- Theatrical release poster
- Directed by: Hemant Dhome
- Screenplay by: Irawati Karnik
- Story by: Hemant Dhome
- Produced by: Akshay Bardapurkar Kshitee Jog Viraj Gawas Urfi Kazmi Santosh Kher Tejaswini Pandit
- Starring: Lalit Prabhakar; Kshitee Jog; Chinmay Mandlekar;
- Cinematography: Satyajeet Shobha Shriram
- Edited by: Faisal Mahadik Imran Mahadik
- Music by: Souumil-Siddharth
- Production companies: Crazy Few Films; Planet Marathi; Creative Vibe; Chalchitra Company;
- Distributed by: Sunshine Studios
- Release date: 18 November 2022;
- Country: India
- Language: Marathi

= Sunny (2022 film) =

Sunny is a 2022 Marathi-language drama film directed by Hemant Dhome and produced by Akshay Bardapurkar, Kshitee Jog, Viraj Gawas and Urfi Kazmi.
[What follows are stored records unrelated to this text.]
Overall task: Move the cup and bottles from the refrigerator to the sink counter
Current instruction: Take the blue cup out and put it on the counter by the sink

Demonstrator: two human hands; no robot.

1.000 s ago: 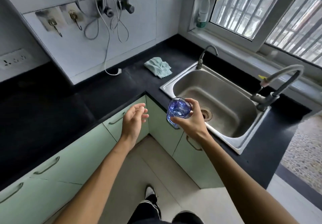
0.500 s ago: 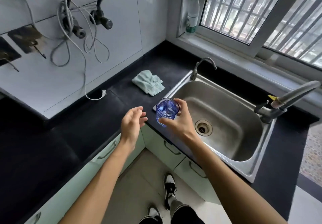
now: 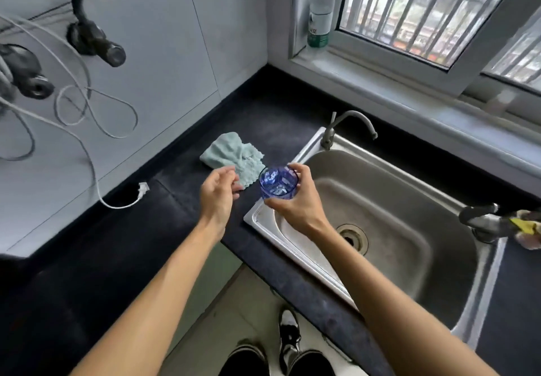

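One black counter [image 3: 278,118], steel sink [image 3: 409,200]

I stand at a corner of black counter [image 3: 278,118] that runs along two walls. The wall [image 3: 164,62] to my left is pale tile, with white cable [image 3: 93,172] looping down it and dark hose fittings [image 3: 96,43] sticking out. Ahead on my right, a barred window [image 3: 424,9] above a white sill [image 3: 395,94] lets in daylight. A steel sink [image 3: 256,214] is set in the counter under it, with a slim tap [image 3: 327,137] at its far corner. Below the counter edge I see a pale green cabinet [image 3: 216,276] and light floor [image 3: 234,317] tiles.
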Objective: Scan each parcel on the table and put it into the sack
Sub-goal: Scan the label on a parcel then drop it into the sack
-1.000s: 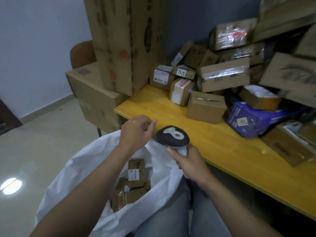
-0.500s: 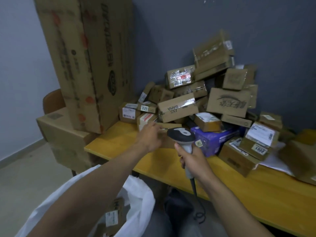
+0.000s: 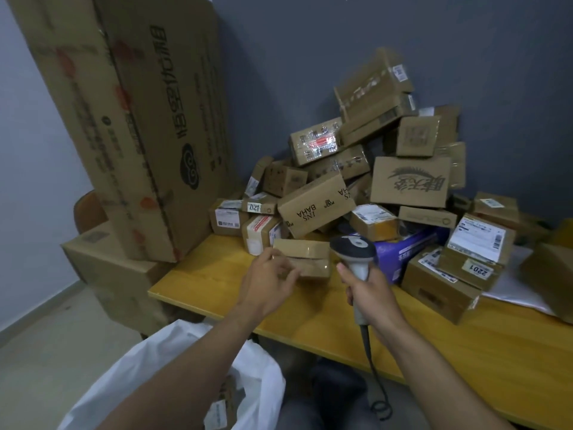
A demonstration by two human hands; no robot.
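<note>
On the yellow tabletop (image 3: 310,308), at the front of the pile of parcels (image 3: 316,203), a small brown box (image 3: 307,257) is lying flat. The left hand (image 3: 266,283) is reaching to its near corner with fingers bending around it, likely to pick it up for scanning. That grip is blurry, so I cannot tell if it is holding the box or only touching it. The right hand (image 3: 369,293) is wrapping its grip tight around the handle of the scanner (image 3: 353,249), whose head is sitting just beside the box, probably so a label can be read quickly.

A white sack (image 3: 173,361) is sitting open below the tabletop's edge, close to the person's legs, so a scanned box can drop straight in. Some boxes are showing inside it, but the bottom of the picture is cutting the sack off. No label is showing on the sides of the small box facing the camera. The scanner's cord (image 3: 376,386) is hanging down in front of the tabletop.
</note>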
Screenplay and dialogues written by Irawati Karnik. The film stars Lalit Prabhakar in the title role, Kshitee Jog, Chinmay Mandlekar, Abhishek Deshmukh.

== Cast ==

- Lalit Prabhakar as Sunny
- Kshitee Jog
- Chinmay Mandlekar as Vishwajeet
- Abhishek Deshmukh
- Amey Barve
- Parth Ketkar
- Nandini Joag
- Ameeta Kulkarni
- Paulo Andre Argao as Dikembe
- Megan Liberty Edmunds
- Michelle Callcut as Lydia
- Andrew Forbs
- Jack McGinn as Roy
- Pedro Bosnich as Oliver

== Release ==
Sunny was theatrically released on 18 November 2022 all over Maharashtra.

== Reception ==
=== Critical reception ===
Mihir Bhanage of The Times of India gave 3.5 out of 5 and wrote "The film makes us realize how we take for granted the things we have in abundance, including love and care. It is a film about a hero who finds himself in the stories of the people around him. You will leave the theater with a sweet aftertaste."